Illustration by Slate. Image by Manischewitz.

The following article is a written adaptation of an episode of Thrilling Tales of Modern Capitalism, Slate’s new podcast about companies in the news and how they got there.

When I think about Jewish holidays, I think about the oil burning for eight days and the plagues descending on the Egyptians and all that. But I also think about Manischewitz matzo and their matzo ball soup mix—and I think about Manischewitz wine. If you’re not familiar with it, it’s absurdly, grotesquely sweet. It is not good wine. Some people find it undrinkable. And yet for many, even those same people who find it undrinkable, a Jewish holiday just isn’t complete without a bottle of Manischewitz.

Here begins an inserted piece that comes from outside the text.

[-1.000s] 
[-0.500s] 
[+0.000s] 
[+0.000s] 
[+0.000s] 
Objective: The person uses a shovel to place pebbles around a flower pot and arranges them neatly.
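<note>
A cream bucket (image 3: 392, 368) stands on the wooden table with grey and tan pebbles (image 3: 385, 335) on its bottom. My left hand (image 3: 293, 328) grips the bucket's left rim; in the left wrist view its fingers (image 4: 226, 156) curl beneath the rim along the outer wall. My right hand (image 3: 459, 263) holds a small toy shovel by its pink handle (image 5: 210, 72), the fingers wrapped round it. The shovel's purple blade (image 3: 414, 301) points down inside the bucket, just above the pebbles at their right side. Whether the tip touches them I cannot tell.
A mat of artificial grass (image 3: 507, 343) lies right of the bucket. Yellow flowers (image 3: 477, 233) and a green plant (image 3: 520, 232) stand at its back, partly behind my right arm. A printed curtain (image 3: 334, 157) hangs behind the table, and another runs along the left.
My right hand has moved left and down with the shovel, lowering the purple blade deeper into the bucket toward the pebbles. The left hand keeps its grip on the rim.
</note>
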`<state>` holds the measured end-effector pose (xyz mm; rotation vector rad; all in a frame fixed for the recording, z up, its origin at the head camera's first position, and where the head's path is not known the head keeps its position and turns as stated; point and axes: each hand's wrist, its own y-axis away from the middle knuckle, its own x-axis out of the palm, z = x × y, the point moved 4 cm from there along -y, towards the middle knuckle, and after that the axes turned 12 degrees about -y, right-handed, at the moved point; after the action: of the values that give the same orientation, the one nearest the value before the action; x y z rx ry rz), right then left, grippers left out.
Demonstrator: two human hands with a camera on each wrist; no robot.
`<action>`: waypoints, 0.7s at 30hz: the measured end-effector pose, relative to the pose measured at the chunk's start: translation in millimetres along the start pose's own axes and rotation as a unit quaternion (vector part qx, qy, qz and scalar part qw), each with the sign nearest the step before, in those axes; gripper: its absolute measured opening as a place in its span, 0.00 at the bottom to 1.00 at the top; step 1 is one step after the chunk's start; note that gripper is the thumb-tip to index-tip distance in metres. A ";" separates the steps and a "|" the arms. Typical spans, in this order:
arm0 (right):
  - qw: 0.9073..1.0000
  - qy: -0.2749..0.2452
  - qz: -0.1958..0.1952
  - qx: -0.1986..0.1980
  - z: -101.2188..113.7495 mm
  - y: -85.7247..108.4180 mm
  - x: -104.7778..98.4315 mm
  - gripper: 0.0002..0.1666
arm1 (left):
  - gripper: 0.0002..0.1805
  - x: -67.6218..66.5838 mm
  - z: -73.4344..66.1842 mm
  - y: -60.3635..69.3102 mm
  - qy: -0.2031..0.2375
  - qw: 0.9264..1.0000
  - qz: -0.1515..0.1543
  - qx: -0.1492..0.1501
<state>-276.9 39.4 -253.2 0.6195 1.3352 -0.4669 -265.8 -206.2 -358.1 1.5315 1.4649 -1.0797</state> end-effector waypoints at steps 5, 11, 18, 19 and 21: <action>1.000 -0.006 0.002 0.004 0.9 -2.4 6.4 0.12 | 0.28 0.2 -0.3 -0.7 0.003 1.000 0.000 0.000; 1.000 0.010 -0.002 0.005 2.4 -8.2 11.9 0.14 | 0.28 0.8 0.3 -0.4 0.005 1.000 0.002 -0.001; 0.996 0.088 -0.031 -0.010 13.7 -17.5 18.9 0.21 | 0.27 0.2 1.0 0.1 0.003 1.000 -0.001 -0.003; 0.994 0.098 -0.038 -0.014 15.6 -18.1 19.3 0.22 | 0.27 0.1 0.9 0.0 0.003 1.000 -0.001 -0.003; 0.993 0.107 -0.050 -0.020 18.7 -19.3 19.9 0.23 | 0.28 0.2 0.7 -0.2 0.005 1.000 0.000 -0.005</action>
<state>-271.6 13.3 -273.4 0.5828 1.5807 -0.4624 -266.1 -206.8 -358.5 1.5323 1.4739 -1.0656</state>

How did Manischewitz become perhaps America’s most iconically Jewish brand? It all started in 1888, when Rabbi Dov Behr Manischewitz left Russia for Cincinnati. When he got there, he started baking matzo for the city’s Jewish community. Initially he was doing it by hand, but he couldn’t make matzo fast enough to meet demand, so he figured out a way to make it with a machine. At the time, mass-produced matzo was considered radical—not just because it was new, but because matzo is religious. It’s important in some Jewish observances.

Rabbi Manischewitz had to contend with Jewish authorities who didn’t like his modern methods. But he eventually managed to convince the Jewish world that as long as Jews were operating the machines and as long as they followed kosher guidelines (like they could only take 18 minutes to make the matzo), the matzo that the machines produced was kosher.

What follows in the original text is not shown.